Ever wonder what your music collection would look like if it were a universe? Yeah, me neither. Luckily for us, Bloom Studio did, and created Planetary, a downright gorgeous music player and visualiser for the iPad. Artists from your music collection are represented as stars and are grouped together in alphabetical galaxies. Planets, which represent albums, orbit their appropriate star. No two planets look the same because their surfaces are derived from their corresponding album covers. Each track becomes a moon, revolving around the album/planet at a speed based on its length — a nice touch. The more you listen to a track, the larger the moon grows.
Intergalactic travel can be achieved with a mere pinch-to-zoom gesture, or by swiping, while tapping on a planet or moon selects an album or track. Depending on the size of your music collection, navigating through space can become quite tedious (just like the real thing, once you’re over the fun of the launch). If that happens to you, simply press the bottom-center button and select a letter to jump to directly (sort of like folding space-time).
Is Planetary necessary? No. But unless you already make a habit of floating in space while listening to your favourite music, you might as well give this cosmic experience a chance (it’s free).

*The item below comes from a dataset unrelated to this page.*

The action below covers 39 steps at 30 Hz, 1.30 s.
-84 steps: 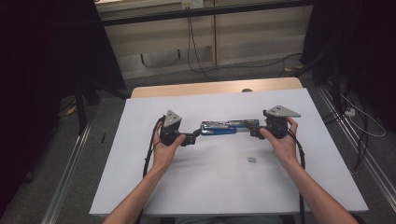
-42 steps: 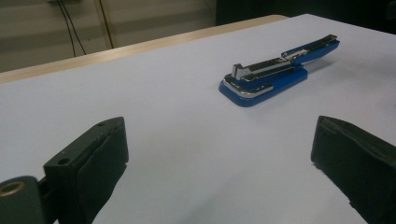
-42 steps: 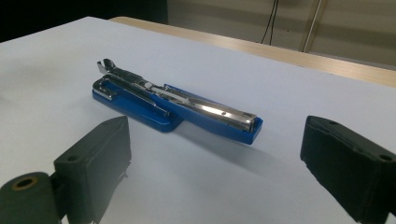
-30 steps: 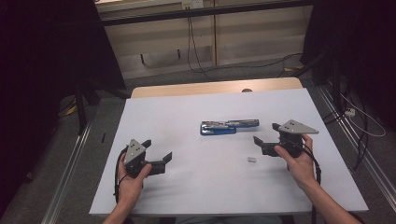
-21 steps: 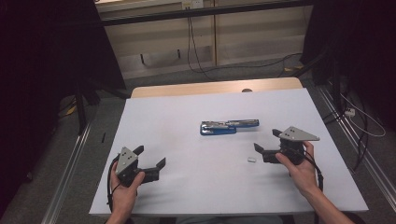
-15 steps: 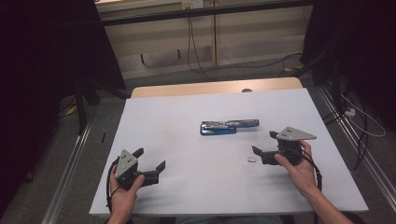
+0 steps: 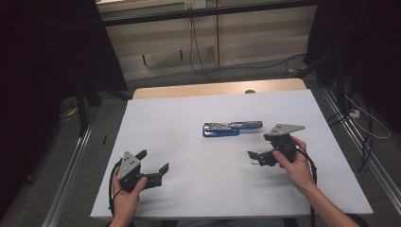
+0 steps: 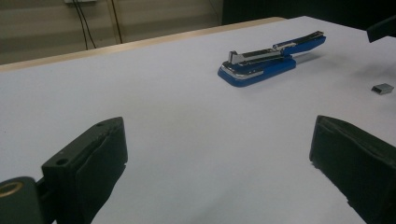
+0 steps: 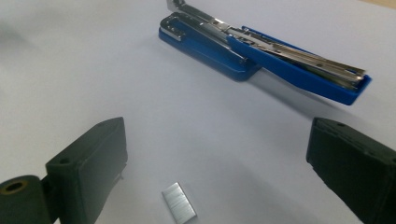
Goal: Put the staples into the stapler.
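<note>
A blue stapler (image 7: 231, 128) lies swung open flat at the middle of the white table (image 7: 179, 118); it also appears as the stapler (image 8: 271, 58) and the stapler (image 9: 261, 51). A small silver strip of staples (image 9: 178, 206) rests on the table between and just in front of my right gripper's jaws, and is the staple strip (image 8: 382, 88) at the far right. My right gripper (image 7: 254, 159) is open just right of centre, aimed at the stapler; right gripper (image 9: 215, 135) holds nothing. My left gripper (image 7: 152, 161) is open and empty near the table's front left, left gripper (image 8: 215, 135).
A wooden strip (image 7: 213, 89) runs along the table's far edge. Metal rails (image 7: 71, 161) flank the table. Cables (image 7: 364, 127) lie on the floor to the right. Bare white surface stretches between the two grippers.
Both grippers came away from the stapler, which stayed put. The left one pulled back to the front left; the right one drew back, then shifted left over the staple strip.
</note>
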Motion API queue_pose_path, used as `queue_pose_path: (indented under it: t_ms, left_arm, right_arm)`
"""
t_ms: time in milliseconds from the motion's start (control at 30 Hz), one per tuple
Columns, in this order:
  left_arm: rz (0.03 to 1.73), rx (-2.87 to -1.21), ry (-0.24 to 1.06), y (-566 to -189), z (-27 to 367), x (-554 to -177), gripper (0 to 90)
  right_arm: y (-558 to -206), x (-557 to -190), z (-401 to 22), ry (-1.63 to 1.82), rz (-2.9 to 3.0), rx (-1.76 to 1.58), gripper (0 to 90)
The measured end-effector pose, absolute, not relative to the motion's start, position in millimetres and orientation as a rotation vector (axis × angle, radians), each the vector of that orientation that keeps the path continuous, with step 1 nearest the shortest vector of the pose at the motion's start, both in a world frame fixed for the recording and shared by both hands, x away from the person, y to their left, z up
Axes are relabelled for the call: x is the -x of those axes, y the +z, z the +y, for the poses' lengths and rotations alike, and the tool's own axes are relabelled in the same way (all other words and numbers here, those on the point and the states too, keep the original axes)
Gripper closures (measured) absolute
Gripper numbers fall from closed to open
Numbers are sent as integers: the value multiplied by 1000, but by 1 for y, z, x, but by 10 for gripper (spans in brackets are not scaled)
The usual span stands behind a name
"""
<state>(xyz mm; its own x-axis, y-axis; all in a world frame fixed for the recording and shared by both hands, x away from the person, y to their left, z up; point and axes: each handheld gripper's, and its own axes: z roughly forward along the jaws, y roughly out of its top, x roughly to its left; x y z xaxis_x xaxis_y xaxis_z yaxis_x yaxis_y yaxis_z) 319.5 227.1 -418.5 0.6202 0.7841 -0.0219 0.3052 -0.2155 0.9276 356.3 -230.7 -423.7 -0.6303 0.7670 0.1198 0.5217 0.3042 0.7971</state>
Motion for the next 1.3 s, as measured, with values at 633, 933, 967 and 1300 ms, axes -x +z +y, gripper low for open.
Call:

Ever wonder what Eddie Vedder was singing in “Yellow Ledbetter”? With TuneWiki, an iOS app that syncs lyrics to audio and video content, you don’t have to. Using its own curated, user-generated lyrics database, TuneWiki finds words to your songs; the app’s own streaming radio feature; and YouTube videos. If you feel like impressing your international friends, TuneWiki can translate lyrics into any of over 40 languages.
The app also works as music discovery tool. If you know lyrics, but don’t know the song, enter them into SongID and TuneWiki will identify it. The SongBox feature allows you to share songs and lyrics with your Facebook and Twitter friends, while Music Maps shows you what songs are popular around the world.
Whether the lyrics to “Yellow Ledbetter” have any real meaning has been much debated, but it’s certainly nice to finally know what they are.